● **YOUR OBJECTIVE**: Filter the records below down to lines containing "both".

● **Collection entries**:
##########

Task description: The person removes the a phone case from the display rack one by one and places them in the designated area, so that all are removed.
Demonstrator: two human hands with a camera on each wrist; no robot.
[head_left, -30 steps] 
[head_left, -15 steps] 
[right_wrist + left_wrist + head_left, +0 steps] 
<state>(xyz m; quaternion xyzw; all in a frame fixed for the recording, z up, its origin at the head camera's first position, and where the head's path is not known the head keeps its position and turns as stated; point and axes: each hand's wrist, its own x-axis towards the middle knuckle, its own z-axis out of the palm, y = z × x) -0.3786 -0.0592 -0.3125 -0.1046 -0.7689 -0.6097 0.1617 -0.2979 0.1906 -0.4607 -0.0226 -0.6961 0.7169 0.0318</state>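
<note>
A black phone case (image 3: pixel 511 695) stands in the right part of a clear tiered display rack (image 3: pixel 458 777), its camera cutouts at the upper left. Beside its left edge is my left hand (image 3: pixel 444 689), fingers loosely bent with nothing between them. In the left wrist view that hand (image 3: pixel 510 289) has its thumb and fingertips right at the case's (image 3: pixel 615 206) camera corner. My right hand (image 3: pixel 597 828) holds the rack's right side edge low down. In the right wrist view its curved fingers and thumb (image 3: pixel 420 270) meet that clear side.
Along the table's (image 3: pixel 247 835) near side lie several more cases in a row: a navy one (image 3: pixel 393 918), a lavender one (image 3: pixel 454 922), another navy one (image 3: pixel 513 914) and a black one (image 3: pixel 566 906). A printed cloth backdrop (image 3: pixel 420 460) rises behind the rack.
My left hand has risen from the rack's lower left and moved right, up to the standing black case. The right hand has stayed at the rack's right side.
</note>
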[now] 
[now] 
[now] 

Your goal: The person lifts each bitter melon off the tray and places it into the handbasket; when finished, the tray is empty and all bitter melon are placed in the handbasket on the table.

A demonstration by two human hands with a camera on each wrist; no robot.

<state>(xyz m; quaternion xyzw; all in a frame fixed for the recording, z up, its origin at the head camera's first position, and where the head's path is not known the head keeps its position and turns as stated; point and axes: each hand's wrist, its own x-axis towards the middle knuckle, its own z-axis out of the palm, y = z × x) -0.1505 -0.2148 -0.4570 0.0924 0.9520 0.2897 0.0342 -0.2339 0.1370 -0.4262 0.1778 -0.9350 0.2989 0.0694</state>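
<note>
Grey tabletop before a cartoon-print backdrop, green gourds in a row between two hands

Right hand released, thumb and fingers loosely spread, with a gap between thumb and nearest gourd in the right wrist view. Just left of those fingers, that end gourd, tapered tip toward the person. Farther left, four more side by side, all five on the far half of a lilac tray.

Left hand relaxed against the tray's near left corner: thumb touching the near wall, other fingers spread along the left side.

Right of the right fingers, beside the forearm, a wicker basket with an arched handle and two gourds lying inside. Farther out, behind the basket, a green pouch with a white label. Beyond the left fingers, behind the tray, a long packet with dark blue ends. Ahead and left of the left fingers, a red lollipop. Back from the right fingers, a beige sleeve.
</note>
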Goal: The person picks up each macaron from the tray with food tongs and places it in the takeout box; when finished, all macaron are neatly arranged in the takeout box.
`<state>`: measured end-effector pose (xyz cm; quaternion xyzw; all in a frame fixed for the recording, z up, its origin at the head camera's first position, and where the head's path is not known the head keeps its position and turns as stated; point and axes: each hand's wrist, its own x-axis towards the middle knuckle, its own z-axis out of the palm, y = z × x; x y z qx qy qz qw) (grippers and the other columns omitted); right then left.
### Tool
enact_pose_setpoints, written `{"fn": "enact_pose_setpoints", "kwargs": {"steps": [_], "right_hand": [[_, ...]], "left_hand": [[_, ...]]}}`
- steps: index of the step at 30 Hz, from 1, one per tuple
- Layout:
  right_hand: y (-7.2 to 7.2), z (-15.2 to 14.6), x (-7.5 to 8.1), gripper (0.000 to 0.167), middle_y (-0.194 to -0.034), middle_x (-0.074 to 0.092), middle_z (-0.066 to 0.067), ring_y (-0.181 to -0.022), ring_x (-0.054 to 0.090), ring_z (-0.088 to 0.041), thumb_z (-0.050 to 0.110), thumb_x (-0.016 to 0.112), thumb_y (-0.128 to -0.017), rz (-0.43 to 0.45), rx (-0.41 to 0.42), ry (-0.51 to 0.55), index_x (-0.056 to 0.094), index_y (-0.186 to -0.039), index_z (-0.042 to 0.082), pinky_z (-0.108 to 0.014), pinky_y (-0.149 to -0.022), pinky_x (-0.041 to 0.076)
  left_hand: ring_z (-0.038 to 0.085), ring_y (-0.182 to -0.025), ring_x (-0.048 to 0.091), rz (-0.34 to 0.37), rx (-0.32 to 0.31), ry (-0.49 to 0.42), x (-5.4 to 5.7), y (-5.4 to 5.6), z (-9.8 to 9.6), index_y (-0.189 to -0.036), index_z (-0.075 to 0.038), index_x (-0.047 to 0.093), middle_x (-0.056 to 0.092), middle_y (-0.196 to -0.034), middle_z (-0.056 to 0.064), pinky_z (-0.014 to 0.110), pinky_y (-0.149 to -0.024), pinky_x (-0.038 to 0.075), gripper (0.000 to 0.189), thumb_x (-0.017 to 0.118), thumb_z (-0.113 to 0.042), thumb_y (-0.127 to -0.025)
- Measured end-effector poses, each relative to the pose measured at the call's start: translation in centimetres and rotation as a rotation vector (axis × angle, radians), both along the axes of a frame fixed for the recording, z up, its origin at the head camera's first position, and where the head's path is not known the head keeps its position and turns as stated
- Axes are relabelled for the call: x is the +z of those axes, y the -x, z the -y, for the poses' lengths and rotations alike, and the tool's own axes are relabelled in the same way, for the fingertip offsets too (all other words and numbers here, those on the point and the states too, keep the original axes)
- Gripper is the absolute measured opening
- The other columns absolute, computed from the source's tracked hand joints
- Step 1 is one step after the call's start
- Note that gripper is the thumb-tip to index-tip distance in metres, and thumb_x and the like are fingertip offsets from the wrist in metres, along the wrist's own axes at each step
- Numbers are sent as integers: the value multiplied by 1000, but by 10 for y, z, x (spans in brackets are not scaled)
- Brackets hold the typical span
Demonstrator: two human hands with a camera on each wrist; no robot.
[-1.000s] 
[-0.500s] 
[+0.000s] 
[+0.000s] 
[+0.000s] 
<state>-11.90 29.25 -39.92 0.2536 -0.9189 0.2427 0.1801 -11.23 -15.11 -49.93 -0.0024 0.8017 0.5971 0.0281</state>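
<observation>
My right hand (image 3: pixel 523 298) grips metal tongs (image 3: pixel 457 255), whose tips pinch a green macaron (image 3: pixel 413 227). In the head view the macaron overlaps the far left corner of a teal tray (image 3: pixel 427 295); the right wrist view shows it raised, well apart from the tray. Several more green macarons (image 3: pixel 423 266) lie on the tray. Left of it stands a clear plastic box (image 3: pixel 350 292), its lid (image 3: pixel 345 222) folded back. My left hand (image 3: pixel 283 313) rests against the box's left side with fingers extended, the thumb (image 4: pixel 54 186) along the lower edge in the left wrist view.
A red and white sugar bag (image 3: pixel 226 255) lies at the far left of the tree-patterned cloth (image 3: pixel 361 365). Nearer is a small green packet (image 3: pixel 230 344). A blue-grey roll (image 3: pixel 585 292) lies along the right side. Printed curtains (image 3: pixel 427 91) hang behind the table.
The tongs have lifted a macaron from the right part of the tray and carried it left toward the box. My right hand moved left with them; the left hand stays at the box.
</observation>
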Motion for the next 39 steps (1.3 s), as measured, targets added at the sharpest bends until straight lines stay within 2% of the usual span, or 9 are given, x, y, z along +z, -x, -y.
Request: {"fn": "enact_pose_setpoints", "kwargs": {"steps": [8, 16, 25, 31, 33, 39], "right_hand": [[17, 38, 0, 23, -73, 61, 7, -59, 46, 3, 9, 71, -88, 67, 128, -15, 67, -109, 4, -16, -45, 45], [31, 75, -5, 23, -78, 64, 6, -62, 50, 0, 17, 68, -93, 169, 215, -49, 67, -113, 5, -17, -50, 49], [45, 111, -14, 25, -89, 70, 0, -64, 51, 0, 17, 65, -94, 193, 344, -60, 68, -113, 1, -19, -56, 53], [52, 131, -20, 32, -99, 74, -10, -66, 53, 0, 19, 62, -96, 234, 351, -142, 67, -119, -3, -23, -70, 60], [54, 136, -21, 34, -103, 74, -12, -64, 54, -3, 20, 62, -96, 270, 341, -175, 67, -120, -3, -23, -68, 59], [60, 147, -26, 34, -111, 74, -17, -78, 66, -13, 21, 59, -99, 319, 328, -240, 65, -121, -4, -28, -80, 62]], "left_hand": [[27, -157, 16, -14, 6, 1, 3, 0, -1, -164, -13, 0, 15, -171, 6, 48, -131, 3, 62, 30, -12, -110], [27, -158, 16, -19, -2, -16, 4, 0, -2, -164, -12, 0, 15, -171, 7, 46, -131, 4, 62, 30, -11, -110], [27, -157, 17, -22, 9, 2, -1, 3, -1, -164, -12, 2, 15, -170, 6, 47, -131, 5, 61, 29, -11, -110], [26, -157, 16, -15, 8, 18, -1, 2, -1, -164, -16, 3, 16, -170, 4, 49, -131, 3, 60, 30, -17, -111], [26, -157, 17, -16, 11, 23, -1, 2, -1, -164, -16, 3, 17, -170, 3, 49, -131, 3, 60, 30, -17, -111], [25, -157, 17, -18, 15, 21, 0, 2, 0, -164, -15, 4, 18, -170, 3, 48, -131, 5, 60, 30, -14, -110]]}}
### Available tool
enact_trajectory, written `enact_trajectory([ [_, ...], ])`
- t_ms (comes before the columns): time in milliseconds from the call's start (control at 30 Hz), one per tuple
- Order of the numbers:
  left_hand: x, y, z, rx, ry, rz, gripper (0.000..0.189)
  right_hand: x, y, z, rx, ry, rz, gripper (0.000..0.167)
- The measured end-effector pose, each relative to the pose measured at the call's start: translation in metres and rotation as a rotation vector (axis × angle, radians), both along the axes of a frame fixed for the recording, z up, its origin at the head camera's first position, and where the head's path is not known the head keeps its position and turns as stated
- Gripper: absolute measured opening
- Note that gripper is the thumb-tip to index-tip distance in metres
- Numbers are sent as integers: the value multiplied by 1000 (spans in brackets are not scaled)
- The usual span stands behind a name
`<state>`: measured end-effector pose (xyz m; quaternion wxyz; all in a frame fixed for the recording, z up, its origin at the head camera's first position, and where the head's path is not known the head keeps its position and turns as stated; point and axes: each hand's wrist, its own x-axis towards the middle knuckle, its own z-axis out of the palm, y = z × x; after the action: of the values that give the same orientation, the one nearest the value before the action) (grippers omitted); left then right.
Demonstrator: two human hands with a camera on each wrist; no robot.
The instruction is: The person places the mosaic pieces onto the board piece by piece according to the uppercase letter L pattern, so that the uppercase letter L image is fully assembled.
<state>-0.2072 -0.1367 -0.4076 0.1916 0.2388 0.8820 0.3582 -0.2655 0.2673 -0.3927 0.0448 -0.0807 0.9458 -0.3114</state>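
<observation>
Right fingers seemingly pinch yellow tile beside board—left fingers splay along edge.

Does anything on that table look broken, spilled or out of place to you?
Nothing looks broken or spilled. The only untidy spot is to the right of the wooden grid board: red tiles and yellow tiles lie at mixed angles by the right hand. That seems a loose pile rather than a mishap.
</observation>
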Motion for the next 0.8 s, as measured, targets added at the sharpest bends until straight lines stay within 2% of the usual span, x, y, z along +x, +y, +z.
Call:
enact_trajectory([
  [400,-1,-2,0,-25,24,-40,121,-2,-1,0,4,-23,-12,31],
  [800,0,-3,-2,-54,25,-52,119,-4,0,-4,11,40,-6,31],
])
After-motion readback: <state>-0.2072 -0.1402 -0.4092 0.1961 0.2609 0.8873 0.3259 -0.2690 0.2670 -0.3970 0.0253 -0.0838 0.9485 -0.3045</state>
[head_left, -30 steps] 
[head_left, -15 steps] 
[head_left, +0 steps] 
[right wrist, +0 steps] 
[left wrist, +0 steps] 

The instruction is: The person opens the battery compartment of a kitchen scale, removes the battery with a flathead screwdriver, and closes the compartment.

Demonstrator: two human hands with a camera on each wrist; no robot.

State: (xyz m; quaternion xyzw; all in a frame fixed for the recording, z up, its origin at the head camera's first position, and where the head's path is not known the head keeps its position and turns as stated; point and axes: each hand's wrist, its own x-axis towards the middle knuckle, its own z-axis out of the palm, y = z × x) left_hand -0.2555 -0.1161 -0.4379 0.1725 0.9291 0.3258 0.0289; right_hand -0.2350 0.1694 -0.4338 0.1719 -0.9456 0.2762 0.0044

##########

● **WRITTEN RESPONSE**:
- Measured end-effector poses, each relative to the pose measured at the call's start: translation in centimetres and rotation as a rotation vector (axis × angle, radians), both along the axes of a frame fixed for the recording, z up, its origin at the head camera's first position, and where the head's path is not known the head keeps its position and turns as stated
- The measured end-effector pose, each relative to the pose measured at the call's start: translation in metres and rotation as a rotation vector (axis × angle, radians), both along the axes of a frame fixed for the recording, z up, its origin at the head camera's first position, and where the head's path is not known the head keeps its position and turns as stated

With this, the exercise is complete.